In Structuring Oral Poetics and Architecture in Early Medieval England, Lori Ann Garner illuminates the idiomatic and traditional meanings invested in depictions of architecture within the vernacular verse of early medieval England, portrayals that consistently demonstrate a shared aesthetic between literary texts and physical buildings. Through systematic exploration of the period's verbal and material culture as complementary art forms, Garner argues that in Anglo-Saxon England the arts of poetry and building emerged from the same cultural matrix. Not only did Anglo-Saxon builders and poets draw demonstrably from many of the same traditionally encoded motifs and images, but so rhetorically powerful was the period's architectural poetics that its expressive force continued in literature and architecture produced long after the Norman Conquest. Far from conceiving this inherited tradition as monolithic in nature, Structuring Spaces foregrounds the complex interface of orality and literacy as a nexus of varied and multivalent cultural traditions that influenced the production of texts and buildings alike. After establishing a model of architectural poetics based on oral theory and vernacular architecture, Garner explores fictionalized buildings in such works as Beowulf and the Ruin , architectural representation in Old English adaptations of Greek and Latin works, uses of architectural metaphor, and themes of buildings in Anglo-Saxon maxims, riddles, elegies, hagiographies, and charms. Her book draws on scholarship from art history, archaeology, anthropology, and architecture, as well as the great wealth of studies addressing the literature itself.

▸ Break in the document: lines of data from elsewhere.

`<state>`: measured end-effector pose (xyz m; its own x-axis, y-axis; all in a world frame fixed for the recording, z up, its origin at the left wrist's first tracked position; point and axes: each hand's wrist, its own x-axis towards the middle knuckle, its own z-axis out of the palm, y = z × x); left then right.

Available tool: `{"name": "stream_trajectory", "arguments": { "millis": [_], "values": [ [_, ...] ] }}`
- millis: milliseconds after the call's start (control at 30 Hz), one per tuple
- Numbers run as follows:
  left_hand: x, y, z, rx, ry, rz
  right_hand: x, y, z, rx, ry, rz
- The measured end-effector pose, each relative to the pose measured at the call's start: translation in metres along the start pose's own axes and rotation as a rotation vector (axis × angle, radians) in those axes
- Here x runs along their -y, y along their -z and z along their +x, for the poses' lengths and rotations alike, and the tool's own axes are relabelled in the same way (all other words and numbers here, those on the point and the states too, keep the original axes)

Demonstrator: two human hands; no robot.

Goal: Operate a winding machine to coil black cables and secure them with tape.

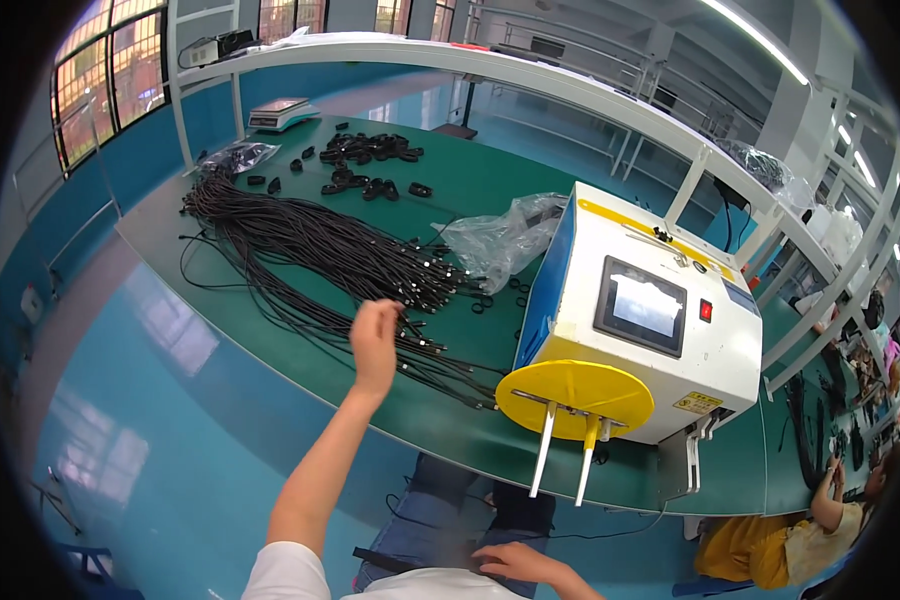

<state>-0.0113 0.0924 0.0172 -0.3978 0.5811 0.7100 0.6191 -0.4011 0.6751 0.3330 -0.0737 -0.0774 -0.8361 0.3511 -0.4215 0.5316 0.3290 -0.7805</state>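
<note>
Head view, the only one. We took the white machine [660,375] as landmark. The black cables [310,230] lay in a thick bunch to the left of the machine, on the green counter [455,195], with their silver tips [435,285] pointing towards it. Some loose strands [270,300] fanned out on the near side of the bunch, a few ending just beside the yellow disc [575,385] on the machine's front.

Left hand [374,325]: left of the machine, over the cables close to the tips, fingers curled in with only a small gap at most; we couldn't tell if a strand was pinched. Right hand [515,562]: nearer the body than the machine, low over the lap, back upward, fingers loosely stretched; grip hidden, so we couldn't tell whether it held anything.

Handling, our judgement: one cable looked light and bendy with a bit of spring; the whole bunch probably weighed a fair amount and would tangle. Jackets seemed smooth, maybe slightly slippery. Tips looked stiff and the likeliest part to get damaged. Best hold: on the jacket just behind a tip, one strand parted from its neighbours, no yanking from mid-bunch.

Also noted: clear plastic bag [510,240] just left of the machine, small black parts [370,150] further off behind the bunch, and a seated co-worker [815,540] well off to the machine's right.
</note>
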Motion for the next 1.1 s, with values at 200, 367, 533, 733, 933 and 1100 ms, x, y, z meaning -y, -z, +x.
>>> {"name": "stream_trajectory", "arguments": {
  "millis": [200,367,533,733,933,1100],
  "values": [
    [-0.143,0.040,0.046,-0.007,-0.359,-0.211,0.057,0.038,-0.038,0.030,0.220,0.031],
    [-0.201,0.025,-0.003,0.576,-0.632,-0.281,0.114,0.095,-0.127,-0.848,0.270,0.655],
    [-0.210,-0.001,-0.020,0.877,-0.562,-0.164,0.112,0.107,-0.123,-1.337,0.144,0.394],
    [-0.213,-0.026,-0.001,0.744,-0.508,-0.030,0.097,0.118,-0.093,-1.339,0.176,-0.314],
    [-0.216,-0.058,-0.004,0.769,-0.494,-0.039,0.069,0.135,-0.050,-1.475,0.121,-0.346],
    [-0.216,-0.073,-0.004,0.753,-0.472,-0.070,0.058,0.140,-0.032,-1.519,0.040,-0.188]
  ]
}}
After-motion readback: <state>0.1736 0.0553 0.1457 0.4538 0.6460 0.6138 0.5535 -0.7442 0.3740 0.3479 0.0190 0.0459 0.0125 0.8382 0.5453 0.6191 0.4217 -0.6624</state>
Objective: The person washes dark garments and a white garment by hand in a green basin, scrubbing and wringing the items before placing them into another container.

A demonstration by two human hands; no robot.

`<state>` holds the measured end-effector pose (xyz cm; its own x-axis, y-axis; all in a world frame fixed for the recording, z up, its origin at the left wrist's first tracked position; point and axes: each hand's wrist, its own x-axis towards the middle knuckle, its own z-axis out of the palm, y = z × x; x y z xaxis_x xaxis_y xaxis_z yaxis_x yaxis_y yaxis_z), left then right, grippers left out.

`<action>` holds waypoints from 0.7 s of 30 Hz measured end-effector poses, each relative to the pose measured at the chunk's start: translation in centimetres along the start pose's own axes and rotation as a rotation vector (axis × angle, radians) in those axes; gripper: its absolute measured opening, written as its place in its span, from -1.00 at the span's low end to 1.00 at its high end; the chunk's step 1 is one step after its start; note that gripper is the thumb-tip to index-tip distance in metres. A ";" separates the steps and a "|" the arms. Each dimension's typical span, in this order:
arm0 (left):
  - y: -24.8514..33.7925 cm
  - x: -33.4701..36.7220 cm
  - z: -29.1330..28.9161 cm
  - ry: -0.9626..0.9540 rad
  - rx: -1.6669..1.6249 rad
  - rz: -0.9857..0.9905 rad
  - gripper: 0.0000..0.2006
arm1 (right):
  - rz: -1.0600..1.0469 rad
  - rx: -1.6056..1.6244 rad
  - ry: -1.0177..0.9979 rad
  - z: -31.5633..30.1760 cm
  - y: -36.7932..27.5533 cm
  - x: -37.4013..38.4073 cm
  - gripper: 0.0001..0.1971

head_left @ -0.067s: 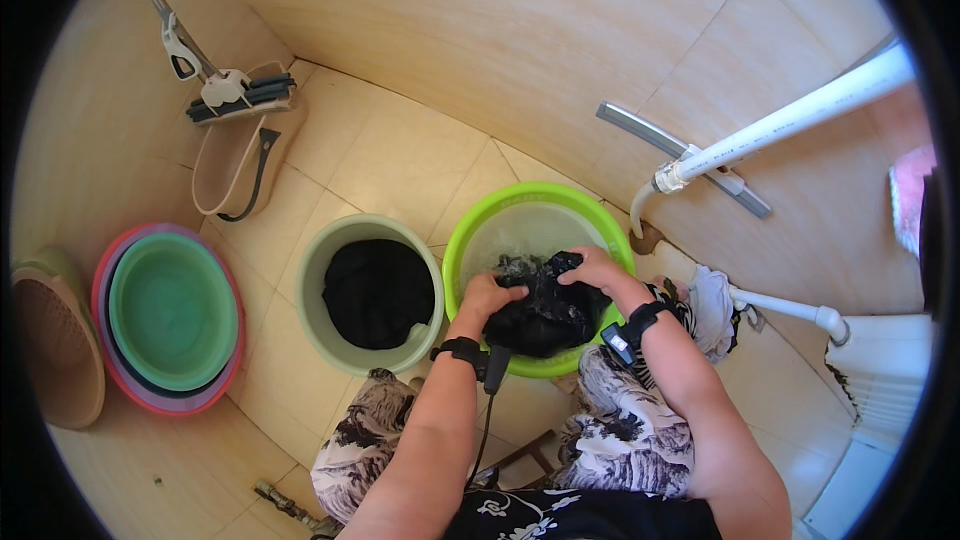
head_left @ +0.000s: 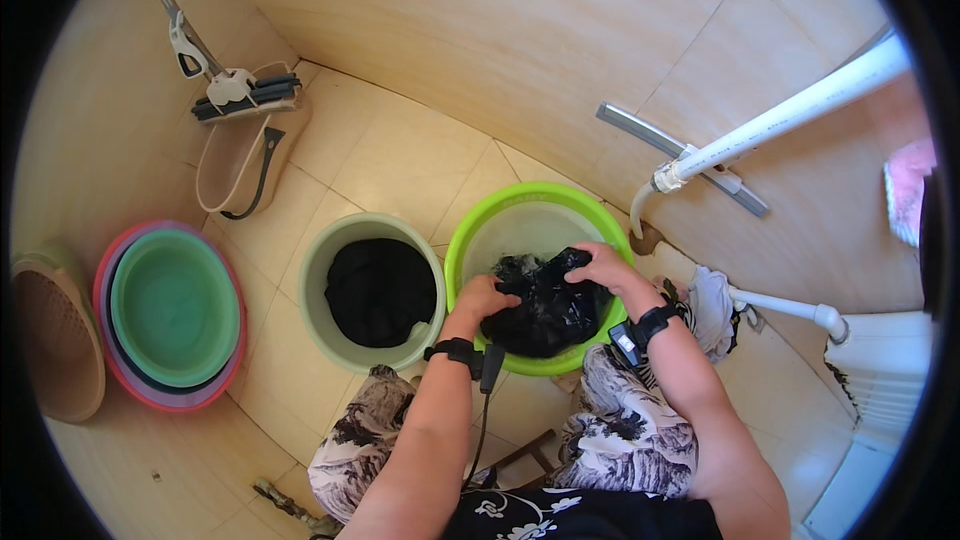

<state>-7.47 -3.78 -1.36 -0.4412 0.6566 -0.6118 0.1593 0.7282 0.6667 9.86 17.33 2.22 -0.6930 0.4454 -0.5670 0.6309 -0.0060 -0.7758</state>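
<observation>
A soaked black cloth lies bunched in water inside a lime-green basin, low in front of me. My left hand grips its left side, thumb on top and fingers hidden in the folds. On the upper right side, my right hand pinches a raised fold of the same cloth. Bubbly water shows between and beyond the hands. Just left of the basin stands a pale green bucket with more black cloth in it.
Nested basins and a brown basket-like container are at the left. A sponge mop rests over a beige bucket. A white pipe, a squeegee and a heap of cloth are at the right.
My hands have moved slightly apart, the left a little leftward and the right a little rightward. The black cloth between them looks more spread out.
</observation>
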 end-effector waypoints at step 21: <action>8.6 -7.6 -3.7 0.307 -0.177 0.588 -0.55 | -0.563 -0.737 0.300 -2.5 -8.1 -7.2 -0.70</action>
<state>-6.02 -3.20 10.63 -0.5601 0.8284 0.0044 0.3141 0.2074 0.9265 10.63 16.40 13.31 -0.9066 0.4219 0.0067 0.3658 0.7939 -0.4857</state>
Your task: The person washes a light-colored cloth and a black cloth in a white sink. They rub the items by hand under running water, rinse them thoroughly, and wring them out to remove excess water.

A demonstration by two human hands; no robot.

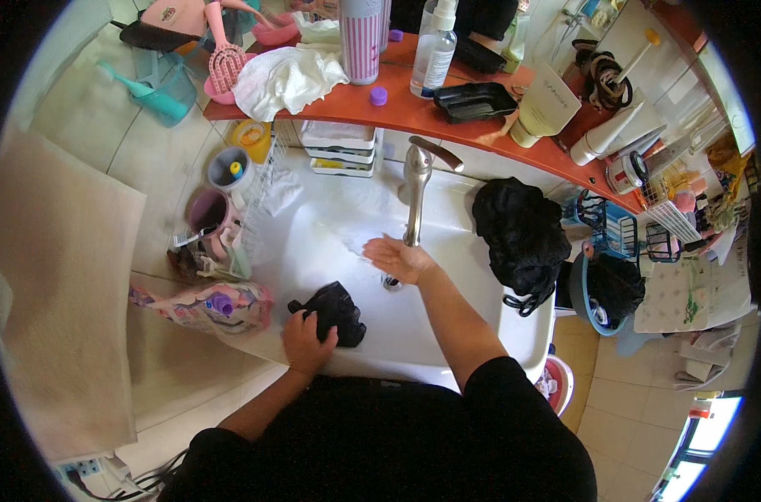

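Note:
At the front left of the white sink (397, 335), my left hand (307, 343) grips the near left edge of a wet-looking black cloth garment (340, 311), its fingers closed on it. The garment lies crumpled on the basin's surface. Just below the spout of the silver faucet (416, 188), my right hand (399, 258) is open, fingers stretched to the left and palm turned up, with nothing in it. Part of the drain (390, 283) shows beneath that hand. A bundle of black clothing (523, 234) rests on the sink's right rim.
A patterned pouch with a purple cap (221, 303) stands at the sink's left edge. Cups (211, 211) and a wire rack line the left side. Above the faucet runs a red shelf (380, 109) crowded with bottles and tubes. A blue basin (583, 293) holds dark cloth at right.

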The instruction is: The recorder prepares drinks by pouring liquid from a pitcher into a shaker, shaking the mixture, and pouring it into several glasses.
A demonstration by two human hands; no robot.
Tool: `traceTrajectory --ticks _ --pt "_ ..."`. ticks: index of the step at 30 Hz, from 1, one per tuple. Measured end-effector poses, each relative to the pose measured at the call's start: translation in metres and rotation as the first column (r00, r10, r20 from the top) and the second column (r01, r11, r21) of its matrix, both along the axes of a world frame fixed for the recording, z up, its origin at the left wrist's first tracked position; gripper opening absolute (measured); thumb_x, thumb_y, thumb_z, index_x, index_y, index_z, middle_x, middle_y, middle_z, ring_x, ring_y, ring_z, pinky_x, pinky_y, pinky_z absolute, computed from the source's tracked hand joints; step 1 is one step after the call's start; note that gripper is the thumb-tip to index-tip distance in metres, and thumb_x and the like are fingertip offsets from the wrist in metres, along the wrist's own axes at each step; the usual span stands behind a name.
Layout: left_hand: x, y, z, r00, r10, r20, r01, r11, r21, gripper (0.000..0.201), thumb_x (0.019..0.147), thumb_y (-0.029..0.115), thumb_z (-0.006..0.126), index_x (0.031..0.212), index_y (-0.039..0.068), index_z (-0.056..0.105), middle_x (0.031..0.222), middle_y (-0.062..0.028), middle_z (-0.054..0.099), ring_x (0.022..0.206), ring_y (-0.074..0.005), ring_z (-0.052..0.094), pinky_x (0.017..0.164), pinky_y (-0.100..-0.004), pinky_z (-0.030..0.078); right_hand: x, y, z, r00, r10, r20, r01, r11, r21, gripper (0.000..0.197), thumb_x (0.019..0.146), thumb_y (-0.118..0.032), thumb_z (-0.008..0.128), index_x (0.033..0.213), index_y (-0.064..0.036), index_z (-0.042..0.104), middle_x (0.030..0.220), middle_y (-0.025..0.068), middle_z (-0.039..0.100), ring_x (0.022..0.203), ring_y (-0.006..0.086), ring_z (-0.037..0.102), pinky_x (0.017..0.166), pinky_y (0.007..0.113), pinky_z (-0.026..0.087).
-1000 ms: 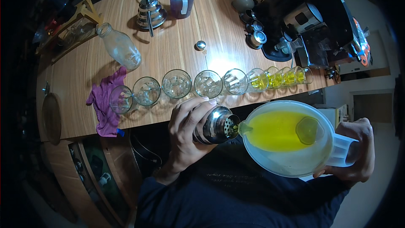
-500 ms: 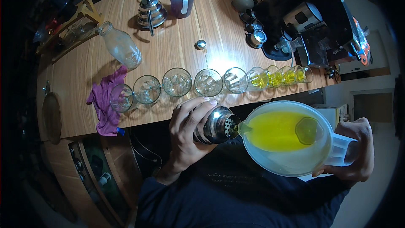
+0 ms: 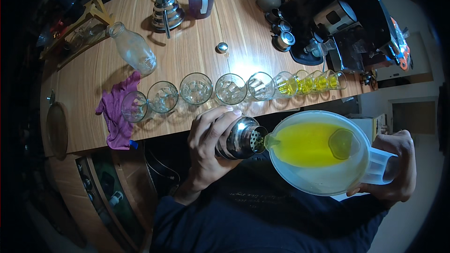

This book is an exploration of how the material culture of building in medieval England and the poetics of architecture in the literature of the period intertwine. Garner Focuses on the associative qualities of specific lexical representations of built space in Old English (and some post-Conquest writings as well). The book is useful for me in writing a dissertation on Anglo-Saxon conceptual metaphors involving space due to both its subject matter and its structure and scope (which reassure me that I can actually write something comparable). I recommend the book for any student of Old English who is interested in the currently popular scholarly topics of space, place, and landscape.
Garner's book is a fascinating analysis of the valences of built spaces in early medieval literature. Many of the phrases about buildings and places that appear in these texts carry significance that most of us have missed. A wonderful study of literature and archaeology.